Cela a été confirmé par les preuves recueillies auprès des participants au projet et publiées dans l'étude précédente. Lors d'entretiens menés en avril et mai 2020, par exemple, l'un d'eux a déclaré aux chercheurs : « Les gens pensent que nous sommes chez nous avec un salaire complet à ne rien faire, ce qui n'est pas bon pour la santé mentale. » Plus tard cet été-là, un enseignant a avoué : « Il y a eu des moments où j'ai senti, et je sens, que j'en avais assez. Je ne veux plus faire ça, parce qu'on ne voit pas de lumière au bout du tunnel. « .

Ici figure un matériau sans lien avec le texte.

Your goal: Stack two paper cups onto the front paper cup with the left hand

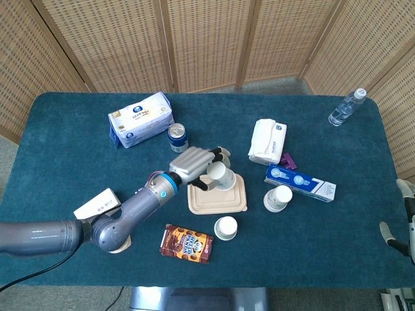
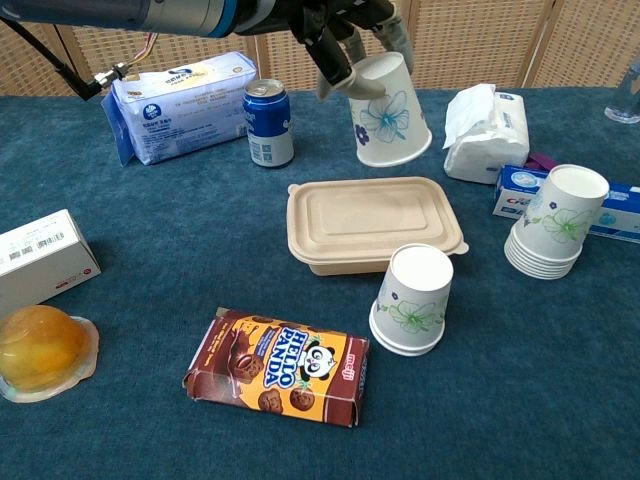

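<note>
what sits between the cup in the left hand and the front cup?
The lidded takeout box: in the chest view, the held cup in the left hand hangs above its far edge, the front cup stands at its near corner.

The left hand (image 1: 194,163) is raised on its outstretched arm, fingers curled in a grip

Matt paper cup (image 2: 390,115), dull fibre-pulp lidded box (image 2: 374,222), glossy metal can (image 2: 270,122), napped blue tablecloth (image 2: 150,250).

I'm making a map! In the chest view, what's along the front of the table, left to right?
Orange jelly cup → Hello Panda box → front paper cup, upside down.
</note>
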Controlling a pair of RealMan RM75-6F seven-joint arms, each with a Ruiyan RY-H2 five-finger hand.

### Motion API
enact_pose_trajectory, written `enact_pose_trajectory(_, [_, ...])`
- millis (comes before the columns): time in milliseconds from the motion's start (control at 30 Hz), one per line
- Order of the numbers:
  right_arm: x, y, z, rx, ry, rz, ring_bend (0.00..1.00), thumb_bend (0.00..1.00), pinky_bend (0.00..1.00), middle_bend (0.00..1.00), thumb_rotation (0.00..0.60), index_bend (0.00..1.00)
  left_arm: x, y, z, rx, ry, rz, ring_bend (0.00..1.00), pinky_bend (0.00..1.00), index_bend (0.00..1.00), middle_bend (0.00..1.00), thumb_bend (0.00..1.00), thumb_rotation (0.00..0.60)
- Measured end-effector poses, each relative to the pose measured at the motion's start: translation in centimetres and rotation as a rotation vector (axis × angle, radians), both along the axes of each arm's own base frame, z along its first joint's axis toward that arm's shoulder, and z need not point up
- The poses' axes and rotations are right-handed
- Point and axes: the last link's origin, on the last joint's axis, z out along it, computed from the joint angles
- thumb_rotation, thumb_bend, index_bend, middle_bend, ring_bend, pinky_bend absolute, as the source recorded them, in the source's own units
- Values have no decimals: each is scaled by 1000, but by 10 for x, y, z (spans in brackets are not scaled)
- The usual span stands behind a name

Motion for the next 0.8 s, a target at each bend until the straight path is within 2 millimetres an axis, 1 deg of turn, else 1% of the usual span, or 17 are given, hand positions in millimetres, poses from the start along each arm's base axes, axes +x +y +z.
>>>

Les enseignants sont sortis de cette expérience en se sentant sous-estimés. En novembre 2020, après la réouverture des écoles, l’un d’entre eux a déclaré à l’équipe : « Je travaillais très dur et j’ai presque l’impression que ce que nous avons fait n’a vraiment aucun sens. » Ils ont déclaré éviter de consulter les réseaux sociaux parce qu'ils regorgeaient de ce que l'un d'entre eux a décrit comme du « dénigrement des enseignants ».
Les chercheurs affirment que ces résultats sont préoccupants étant donné la crise actuelle de recrutement et de rétention des enseignants. De nombreux enseignants s’identifient fortement à leur travail parce qu’ils le considèrent comme gratifiant et utile, malgré un salaire modeste. Selon les chercheurs, cette valeur s’est érodée pendant la pandémie en raison d’un sentiment croissant de sous-évaluation.
« Il est frappant que si peu de choses aient été dites sur les efforts extraordinaires déployés par les enseignants », a ajouté Oxley. « Les récits que nous créons sont importants, et nous devons y réfléchir attentivement si nous voulons encourager davantage de professionnels de haute qualité à se lancer dans l'éducation. »
Le rapport est publié dans Psychology of Education Review.